His devotion to various branches of natural science, including physics, chemistry, and botany, had been increasing, and in 1800 he decided to retire from medical practice. Sir John Barrow [q. v.] (Sketches of the Royal Society, p. 55) attributes this determination to Wollaston's pique at his failure to obtain the appointment as physician at St. George's Hospital; but the true explanation lies probably in his sensitiveness and over-anxiety for his patients. On one occasion a question with regard to a patient caused him to burst into tears; of his decision to abandon medicine he writes to Hasted on 29 Dec. 1800: ‘Allow me to decline the mental flagellation called anxiety, compared with which the loss of thousands of pounds is as a fleabite.’ Wollaston is stated to have received a legacy at this time; his means were, at any rate, insufficient, and in abandoning the ‘terra firma of physic’ he writes that he ‘may have erred egregiously and be ruined.’ It was to chemical research that he looked to replace the renounced ‘thousands.’ In 1801 he took a house, No. 14 Buckingham Street, Fitzroy Square, and at the back set up a laboratory, whose privacy he guarded to the utmost (for anecdotes on this point see G. Wilson's Religio Chemici, p. 287). Within five years he had discovered a process for making platinum malleable, which he kept secret till near his death, and which brought him in a fortune of about 30,000l.; while at the same time his published researches on optics and chemistry placed him among the foremost scientific men of Europe. In 1802 he was awarded the Copley medal, and on 30 Nov. 1804 he was elected secretary of the Royal Society, a post which he retained till 30 Nov. 1816; later he was frequently elected a vice-president.

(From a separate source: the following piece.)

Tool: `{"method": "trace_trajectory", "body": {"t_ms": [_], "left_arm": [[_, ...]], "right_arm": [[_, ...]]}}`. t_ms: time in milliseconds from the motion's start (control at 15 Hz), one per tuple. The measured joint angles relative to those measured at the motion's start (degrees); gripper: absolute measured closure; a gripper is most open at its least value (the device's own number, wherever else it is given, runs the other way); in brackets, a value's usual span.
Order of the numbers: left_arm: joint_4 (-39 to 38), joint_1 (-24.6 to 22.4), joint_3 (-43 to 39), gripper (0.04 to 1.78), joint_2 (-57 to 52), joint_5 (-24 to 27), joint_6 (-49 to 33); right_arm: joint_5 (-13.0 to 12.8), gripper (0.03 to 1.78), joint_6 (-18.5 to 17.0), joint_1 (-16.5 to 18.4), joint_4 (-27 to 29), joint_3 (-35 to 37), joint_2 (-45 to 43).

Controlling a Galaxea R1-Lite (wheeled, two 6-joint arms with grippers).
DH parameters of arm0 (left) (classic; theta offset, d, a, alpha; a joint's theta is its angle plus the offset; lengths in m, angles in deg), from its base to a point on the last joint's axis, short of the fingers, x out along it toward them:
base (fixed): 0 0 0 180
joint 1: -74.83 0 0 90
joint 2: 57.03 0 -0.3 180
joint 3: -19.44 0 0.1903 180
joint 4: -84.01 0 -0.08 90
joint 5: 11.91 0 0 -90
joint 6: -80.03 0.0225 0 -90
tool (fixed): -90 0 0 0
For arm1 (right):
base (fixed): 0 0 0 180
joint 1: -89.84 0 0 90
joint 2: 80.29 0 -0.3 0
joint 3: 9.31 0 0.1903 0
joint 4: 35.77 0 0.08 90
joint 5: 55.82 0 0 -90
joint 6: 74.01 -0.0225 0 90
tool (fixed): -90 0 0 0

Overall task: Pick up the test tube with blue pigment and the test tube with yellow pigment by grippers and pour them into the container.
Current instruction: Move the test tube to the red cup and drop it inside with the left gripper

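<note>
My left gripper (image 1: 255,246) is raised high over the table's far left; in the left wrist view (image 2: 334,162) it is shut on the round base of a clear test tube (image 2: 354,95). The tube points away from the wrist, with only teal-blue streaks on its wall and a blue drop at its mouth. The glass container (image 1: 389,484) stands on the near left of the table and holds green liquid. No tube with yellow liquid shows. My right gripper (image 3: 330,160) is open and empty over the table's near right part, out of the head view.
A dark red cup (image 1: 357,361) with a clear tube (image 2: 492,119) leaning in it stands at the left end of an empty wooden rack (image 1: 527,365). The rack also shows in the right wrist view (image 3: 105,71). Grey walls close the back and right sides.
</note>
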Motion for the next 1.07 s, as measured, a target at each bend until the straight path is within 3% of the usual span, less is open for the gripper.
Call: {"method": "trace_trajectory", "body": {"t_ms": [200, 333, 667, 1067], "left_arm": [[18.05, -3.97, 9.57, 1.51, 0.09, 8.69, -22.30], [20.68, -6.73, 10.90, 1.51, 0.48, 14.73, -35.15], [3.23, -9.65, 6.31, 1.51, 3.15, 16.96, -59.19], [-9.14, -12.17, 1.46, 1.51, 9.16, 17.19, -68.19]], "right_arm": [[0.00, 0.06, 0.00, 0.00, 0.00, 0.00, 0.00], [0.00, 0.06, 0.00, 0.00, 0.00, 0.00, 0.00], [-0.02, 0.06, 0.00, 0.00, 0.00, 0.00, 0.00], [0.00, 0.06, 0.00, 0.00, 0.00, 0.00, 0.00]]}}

On the illness and death of Sir Joseph Banks [q. v.] the council of the Royal Society proposed, in accordance with Banks's own desire, to nominate Wollaston as his successor in the chair; but, knowing the ambitions of Sir Humphry Davy [q. v.], Wollaston declined a contest, although he consented to act as president ad interim from 29 June 1820 till the election day on 30 Nov. following. In 1823 he was elected a foreign associate of the French Academy of Sciences.

The chief events in Wollaston's life are his discoveries, which flowed in uninterrupted succession from 1800 down to the time of his death, and of which an account is given below. In 1807 it was suggested that his brother, Francis John Hyde Wollaston [q. v.], on being appointed master of Sidney-Sussex College, Cambridge, should resign the Jacksonian professorship, which Wollaston was anxious to obtain; but on Francis Wollaston's resignation in 1813 the post was given to William Farish [q. v.]

Each year in the vacation of the Royal Society Wollaston spent some time in travelling about in England or abroad, generally with one or more companions. His chief interest was in seeing manufactures; of all the objects he saw, the machinery of Manchester perhaps ‘left the most vivid impression.’ But his lively letters to Hasted show him to be keenly concerned in general affairs. In 1814 a visit to France, immediately on the conclusion of peace, gave him ‘the greatest amount of gratification that can be compressed into three weeks.’

Since 1800 Wollaston had suffered occasionally from partial blindness in both eyes (see infra). Towards the end of 1827 he was attacked by numbness in the left arm, and in July 1828 the left pupil became insensible. He explained his symptoms to a medical friend as if they were those of another person, and on hearing that they probably signified tumour of the brain, with an early termination, he set about dictating papers on all his still unrecorded work, many of these being published posthumously. He had experiments carried on under his direction in a room adjoining his sick-room ‘for many days previous to his death,’ which took place on 22 Dec. 1828 at his house, No. 1 Dorset Street. Wollaston was buried at Chislehurst. His house was afterwards inhabited by his friend Charles Babbage [q. v.] His manuscript papers passed to Henry Warburton, who intended to use them for a memoir; after Warburton's death they went to Mrs. Somerville, but on her death they could not be found.